TASK GOAL:
Entries follow. Give back exactly the lines starting at the one containing "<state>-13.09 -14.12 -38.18" and ending at the one containing "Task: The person", and no other lines.

Entries taken from a collection:
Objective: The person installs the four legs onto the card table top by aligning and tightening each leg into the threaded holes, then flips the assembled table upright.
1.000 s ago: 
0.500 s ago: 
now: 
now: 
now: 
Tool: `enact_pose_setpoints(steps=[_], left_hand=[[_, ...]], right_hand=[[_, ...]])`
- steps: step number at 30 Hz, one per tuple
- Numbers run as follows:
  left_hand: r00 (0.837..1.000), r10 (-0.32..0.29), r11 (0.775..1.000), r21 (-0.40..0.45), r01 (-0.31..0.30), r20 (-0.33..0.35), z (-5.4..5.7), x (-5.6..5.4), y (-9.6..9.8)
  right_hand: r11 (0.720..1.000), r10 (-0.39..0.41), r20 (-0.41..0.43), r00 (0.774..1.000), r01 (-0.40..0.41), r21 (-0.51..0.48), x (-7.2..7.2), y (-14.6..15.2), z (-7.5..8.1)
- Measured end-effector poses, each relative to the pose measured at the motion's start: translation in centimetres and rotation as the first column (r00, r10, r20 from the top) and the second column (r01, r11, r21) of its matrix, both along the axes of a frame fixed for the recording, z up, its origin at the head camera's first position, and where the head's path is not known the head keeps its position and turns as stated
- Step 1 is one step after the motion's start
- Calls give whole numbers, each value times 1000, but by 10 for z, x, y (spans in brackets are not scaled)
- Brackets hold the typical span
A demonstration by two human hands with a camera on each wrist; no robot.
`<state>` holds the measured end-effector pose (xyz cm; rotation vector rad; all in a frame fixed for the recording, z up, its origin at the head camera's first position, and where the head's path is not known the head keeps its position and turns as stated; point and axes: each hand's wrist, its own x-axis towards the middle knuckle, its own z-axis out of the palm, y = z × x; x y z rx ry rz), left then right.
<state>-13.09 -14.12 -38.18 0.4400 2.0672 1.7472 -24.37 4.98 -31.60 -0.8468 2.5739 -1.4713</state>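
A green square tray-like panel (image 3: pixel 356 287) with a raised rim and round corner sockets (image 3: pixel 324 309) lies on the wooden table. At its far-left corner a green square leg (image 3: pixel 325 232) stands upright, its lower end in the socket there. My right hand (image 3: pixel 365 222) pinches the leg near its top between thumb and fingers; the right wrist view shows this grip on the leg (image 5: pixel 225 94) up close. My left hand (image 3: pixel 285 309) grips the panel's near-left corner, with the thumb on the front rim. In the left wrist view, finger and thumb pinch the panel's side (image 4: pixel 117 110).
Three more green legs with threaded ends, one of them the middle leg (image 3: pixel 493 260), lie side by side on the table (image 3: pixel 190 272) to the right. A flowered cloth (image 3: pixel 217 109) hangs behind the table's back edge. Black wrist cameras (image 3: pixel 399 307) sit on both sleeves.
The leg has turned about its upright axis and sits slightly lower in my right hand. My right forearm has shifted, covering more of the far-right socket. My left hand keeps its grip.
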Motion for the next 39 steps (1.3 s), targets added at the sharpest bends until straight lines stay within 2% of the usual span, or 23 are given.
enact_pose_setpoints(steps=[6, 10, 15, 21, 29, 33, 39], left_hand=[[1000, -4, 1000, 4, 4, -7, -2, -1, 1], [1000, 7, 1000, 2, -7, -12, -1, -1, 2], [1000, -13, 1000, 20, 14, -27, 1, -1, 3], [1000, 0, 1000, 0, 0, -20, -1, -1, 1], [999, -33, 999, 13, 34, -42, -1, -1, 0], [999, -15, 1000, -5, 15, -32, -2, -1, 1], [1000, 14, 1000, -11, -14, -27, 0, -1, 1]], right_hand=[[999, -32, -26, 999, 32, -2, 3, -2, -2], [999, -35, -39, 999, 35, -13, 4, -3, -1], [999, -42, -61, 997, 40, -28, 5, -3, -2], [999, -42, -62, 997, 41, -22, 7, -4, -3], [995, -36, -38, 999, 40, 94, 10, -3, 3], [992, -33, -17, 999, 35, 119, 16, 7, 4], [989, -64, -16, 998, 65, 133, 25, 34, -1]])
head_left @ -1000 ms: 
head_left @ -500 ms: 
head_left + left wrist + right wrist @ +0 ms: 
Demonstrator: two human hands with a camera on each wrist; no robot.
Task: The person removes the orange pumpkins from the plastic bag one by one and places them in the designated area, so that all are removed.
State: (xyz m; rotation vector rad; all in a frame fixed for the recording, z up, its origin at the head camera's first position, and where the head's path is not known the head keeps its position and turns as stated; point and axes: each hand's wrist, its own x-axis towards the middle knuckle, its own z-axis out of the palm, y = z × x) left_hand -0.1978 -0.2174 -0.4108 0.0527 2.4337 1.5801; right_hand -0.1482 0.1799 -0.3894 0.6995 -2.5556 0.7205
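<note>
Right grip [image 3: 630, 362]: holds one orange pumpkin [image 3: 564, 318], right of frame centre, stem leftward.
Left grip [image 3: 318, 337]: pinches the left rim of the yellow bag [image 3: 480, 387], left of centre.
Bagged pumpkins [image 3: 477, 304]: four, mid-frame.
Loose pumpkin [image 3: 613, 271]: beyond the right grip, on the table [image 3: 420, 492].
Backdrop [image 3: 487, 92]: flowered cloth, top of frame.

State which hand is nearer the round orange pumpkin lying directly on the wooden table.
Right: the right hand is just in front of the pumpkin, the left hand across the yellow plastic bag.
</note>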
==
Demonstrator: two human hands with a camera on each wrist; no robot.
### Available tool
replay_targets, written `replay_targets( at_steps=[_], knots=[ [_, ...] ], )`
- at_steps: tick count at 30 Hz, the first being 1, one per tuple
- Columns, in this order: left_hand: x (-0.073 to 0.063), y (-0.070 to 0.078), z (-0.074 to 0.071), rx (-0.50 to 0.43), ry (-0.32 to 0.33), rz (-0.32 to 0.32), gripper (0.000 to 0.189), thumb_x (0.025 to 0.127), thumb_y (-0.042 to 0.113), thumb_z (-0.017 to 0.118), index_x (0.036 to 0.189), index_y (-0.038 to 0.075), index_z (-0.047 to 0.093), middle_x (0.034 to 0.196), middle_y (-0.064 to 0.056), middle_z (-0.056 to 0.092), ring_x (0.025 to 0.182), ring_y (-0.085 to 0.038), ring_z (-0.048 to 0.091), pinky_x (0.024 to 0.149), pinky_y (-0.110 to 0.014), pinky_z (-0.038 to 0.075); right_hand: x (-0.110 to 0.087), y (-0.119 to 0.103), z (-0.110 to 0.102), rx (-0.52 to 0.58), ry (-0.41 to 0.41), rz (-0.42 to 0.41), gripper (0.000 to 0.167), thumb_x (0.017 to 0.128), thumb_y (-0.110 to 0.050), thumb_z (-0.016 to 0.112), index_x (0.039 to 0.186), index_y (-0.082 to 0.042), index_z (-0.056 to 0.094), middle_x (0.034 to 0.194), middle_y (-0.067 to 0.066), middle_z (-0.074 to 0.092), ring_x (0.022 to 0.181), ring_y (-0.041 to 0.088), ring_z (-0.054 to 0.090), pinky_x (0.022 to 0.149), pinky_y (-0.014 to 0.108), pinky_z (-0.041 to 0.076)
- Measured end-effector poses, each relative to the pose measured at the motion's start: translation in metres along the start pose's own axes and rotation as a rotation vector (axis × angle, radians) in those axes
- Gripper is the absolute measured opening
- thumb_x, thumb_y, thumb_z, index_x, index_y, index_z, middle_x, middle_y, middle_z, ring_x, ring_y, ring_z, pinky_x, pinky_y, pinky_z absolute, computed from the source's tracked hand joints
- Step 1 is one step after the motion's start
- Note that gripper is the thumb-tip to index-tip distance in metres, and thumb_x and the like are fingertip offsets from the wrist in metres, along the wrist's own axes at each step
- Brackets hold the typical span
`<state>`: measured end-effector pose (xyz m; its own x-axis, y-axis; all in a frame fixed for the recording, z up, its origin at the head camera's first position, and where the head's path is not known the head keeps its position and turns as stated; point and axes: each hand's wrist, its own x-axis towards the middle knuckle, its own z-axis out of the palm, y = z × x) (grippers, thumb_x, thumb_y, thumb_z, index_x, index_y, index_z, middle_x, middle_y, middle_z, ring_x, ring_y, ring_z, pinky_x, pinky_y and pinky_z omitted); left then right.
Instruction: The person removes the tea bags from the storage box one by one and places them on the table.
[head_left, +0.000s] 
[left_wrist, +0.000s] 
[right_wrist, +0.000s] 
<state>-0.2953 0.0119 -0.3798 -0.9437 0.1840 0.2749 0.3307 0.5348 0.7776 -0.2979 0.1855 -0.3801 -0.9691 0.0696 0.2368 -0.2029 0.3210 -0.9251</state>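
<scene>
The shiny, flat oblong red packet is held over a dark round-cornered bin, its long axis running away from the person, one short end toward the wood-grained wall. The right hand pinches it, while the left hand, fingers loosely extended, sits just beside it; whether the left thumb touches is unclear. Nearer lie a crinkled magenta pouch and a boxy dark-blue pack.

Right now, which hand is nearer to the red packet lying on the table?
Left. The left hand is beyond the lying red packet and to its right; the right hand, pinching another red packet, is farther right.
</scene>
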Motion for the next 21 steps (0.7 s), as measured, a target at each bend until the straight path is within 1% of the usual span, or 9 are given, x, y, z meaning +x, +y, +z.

EXERCISE SOLUTION:
<state>-13.09 -14.12 -38.18 0.4400 2.0672 1.7472 -24.37 4.98 -31.60 -0.8468 2.5739 -1.4713</state>
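A green square tray-like panel (image 3: pixel 356 287) with a raised rim and round corner sockets (image 3: pixel 324 309) lies on the wooden table. At its far-left corner a green square leg (image 3: pixel 325 232) stands upright, its lower end in the socket there. My right hand (image 3: pixel 365 222) pinches the leg near its top between thumb and fingers; the right wrist view shows this grip on the leg (image 5: pixel 225 94) up close. My left hand (image 3: pixel 285 309) grips the panel's near-left corner, with the thumb on the front rim. In the left wrist view, finger and thumb pinch the panel's side (image 4: pixel 117 110).
Three more green legs with threaded ends, one of them the middle leg (image 3: pixel 493 260), lie side by side on the table (image 3: pixel 190 272) to the right. A flowered cloth (image 3: pixel 217 109) hangs behind the table's back edge. Black wrist cameras (image 3: pixel 399 307) sit on both sleeves.
The leg has turned about its upright axis and sits slightly lower in my right hand. My right forearm has shifted, covering more of the far-right socket. My left hand keeps its grip.
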Motion for the next 39 steps (1.3 s), targets added at the sharpest bends until straight lines stay within 2% of the usual span, or 23 are given.
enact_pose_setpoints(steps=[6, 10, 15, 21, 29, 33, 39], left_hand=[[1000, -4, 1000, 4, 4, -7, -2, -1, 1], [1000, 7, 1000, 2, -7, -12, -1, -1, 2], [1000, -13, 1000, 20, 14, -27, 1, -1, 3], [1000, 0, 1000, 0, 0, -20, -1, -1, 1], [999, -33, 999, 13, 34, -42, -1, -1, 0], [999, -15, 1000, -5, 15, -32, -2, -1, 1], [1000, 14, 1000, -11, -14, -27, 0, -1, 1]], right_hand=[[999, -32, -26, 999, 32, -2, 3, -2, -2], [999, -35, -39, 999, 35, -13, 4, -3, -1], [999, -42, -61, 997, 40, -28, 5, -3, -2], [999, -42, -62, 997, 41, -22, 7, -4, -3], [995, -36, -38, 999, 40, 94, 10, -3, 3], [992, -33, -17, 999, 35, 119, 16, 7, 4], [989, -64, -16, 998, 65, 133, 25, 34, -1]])
head_left @ -1000 ms: 
head_left @ -500 ms: 
head_left + left wrist + right wrist @ +0 ms: 
Demonstrator: two human hands with a camera on each wrist; no robot.
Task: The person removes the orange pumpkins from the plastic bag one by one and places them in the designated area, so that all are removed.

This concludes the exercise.